After Citigroup, Will Settling SEC Enforcement Actions become Harder? SEC Press Release

The Securities and Exchange Commission’s Director of Enforcement, Robert Khuzami, today, issued a press release regarding a New York federal district court’s recent rejection of an SEC’s settlement with Citigroup.  Khuzami announced that the SEC is appealing the lower court’s ruling to the U.S. Court of Appeals for the Second Circuit.

In the Citigroup case, U.S. District Judge Jed Rakoff refused to accept a settlement between the SEC and Citigroup in a case involving the bank’s sale of mortgage-backed securities that cost investors almost $700 million in losses while the bank garnered profit of about $160 million.  Rakoff ruled that  the underlying allegations were ‘unsupported by any proven or acknowledged facts,’ and rejected a $285 million settlement between the SEC and Citigroup.  The SEC claimed that the settlement reasonably reflected the relief it would likely have gotten had it won at trial.

Khuzami’s press release argues that Rakoff has created a “new standard” that is “at odds with decades of court decisions that have upheld similar settlements by federal and state agencies across the country. ”  He is correct that courts have routinely approved SEC settlements in which a defendant does not admit or expressly deny liability, thus providing incentives for both the SEC and defendants.  However, Citigroup’s failure to acknowledge wrongdoing is actually what bothered Judge Rakoff.  Rakoff concluded that the settlement “is neither fair, nor reasonable, nor adequate, nor in the public interest.”

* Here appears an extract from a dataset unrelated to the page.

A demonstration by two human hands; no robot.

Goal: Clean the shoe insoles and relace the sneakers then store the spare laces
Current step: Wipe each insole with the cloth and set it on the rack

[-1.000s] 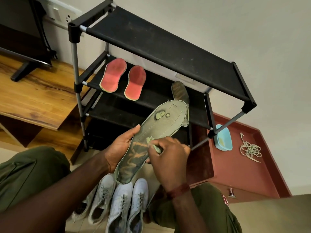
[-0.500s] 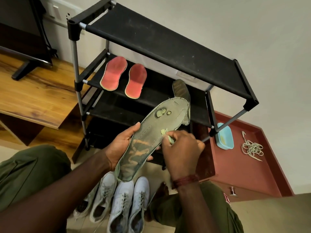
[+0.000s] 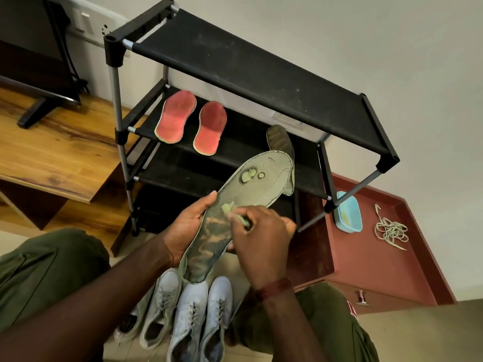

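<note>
Insole-cleaning step: left hand [image 3: 187, 227] grips worn green camouflage fabric insole [image 3: 257, 188]; right hand [image 3: 262, 237] pinches small pale-green wipe [image 3: 230, 208]; next, likely rubbing toeward.

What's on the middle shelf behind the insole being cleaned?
Two red insoles lie on the shelf. Right of them is a dark insole, its near end covered by the green insole in the left hand; the right hand pinches a small green item.
</note>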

In a period when the public has become ever more skeptical about the fairness of financial bailouts and deals between governmental agencies and banks, Judge Rakoff’s decision appears to channel that same skepticism.  Might this be the beginning of the end of the SEC’s practice and policy of settling cases with defendants without requiring the defendant to admit to liability of some kind, even if modest?  For at least one judge, that appears to be the case.  And, if it is the beginning of a trend, this could mean more trials and fewer settlements.  If so, the danger of changing the SEC’s settlement approach to these cases could prove time consuming and expensive not just for the SEC and defendants but also for federal judges like Judge Rakoff.

THE RECURRING DUE DILIGENCE FAILURES WITH PRIVATE OFFERINGS

FINRA Sanctions Eight More Firms.  FINRA’S  recent announcement that it had sanctioned eight more firms and 10 individuals, and ordered restitution totaling more than $3.2 million, for selling interests in private placement offerings without having a reasonable basis for recommending the securities is yet another warning to firms that fail to conduct adequate due diligence on alternative investment products.

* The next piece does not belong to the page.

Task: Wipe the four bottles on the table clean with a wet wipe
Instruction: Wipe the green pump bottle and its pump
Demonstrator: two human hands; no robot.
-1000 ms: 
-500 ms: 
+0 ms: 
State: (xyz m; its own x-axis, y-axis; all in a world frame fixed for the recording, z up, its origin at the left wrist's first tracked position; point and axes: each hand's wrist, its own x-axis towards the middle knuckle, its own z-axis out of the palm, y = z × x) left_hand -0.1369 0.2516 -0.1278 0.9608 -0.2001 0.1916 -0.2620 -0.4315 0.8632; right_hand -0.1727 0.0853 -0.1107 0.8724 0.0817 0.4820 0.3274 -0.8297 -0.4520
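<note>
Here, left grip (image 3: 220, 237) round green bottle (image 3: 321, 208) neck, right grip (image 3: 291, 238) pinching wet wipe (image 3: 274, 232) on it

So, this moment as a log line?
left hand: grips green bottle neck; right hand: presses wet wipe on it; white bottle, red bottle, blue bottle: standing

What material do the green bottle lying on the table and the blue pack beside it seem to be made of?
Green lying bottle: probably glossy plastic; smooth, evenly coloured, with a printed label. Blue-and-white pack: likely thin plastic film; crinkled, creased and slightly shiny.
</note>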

NASD Conduct Rule 2310 requires member firms, when making a recommendation to a customer to purchase or sell a security, to have reasonable grounds to believe that the recommendation is suitable for the customer.  What this means, under FINRA rules, is that member firms who sell alternative investments such as Regulation D offerings must be able to demonstrate that they have an understanding of the potential risks and rewards of the security.  That demonstration must go beyond simply reading prospectuses, private placement memoranda, and other scripts passed along from issuers or participants in the offering process.

The eight firms and their reps FINRA snctioned sold interests in several high-risk private placements, including those issued by Provident Royalties, LLC, Medical Capital Holdings, Inc. and DBSI, Inc., which ultimately failed, causing significant investor losses.  The oft-forgotten message FINRA makes with these cases is that firms have at least two continuing responsibilities with alternative securities offerings.  The first is that member firms need first to document for themselves, and convey to their clients, an understanding of the inherent risks of private offerings; and the second is, after doing so, ask themselves whether these products are suitable for their customers.  Failing to conduct adequate due diligence makes this impossible to do since a selling firm may have no reasonable grounds to believe that the Regulation D offfering is suitable for any customer.

As with these cases, FINRA has shown no reservation in imposing supervisory liability , under Rule 3010, on principals of these firms for failing to conduct meaningful due diligence prior to approving such offerings for sale to customers.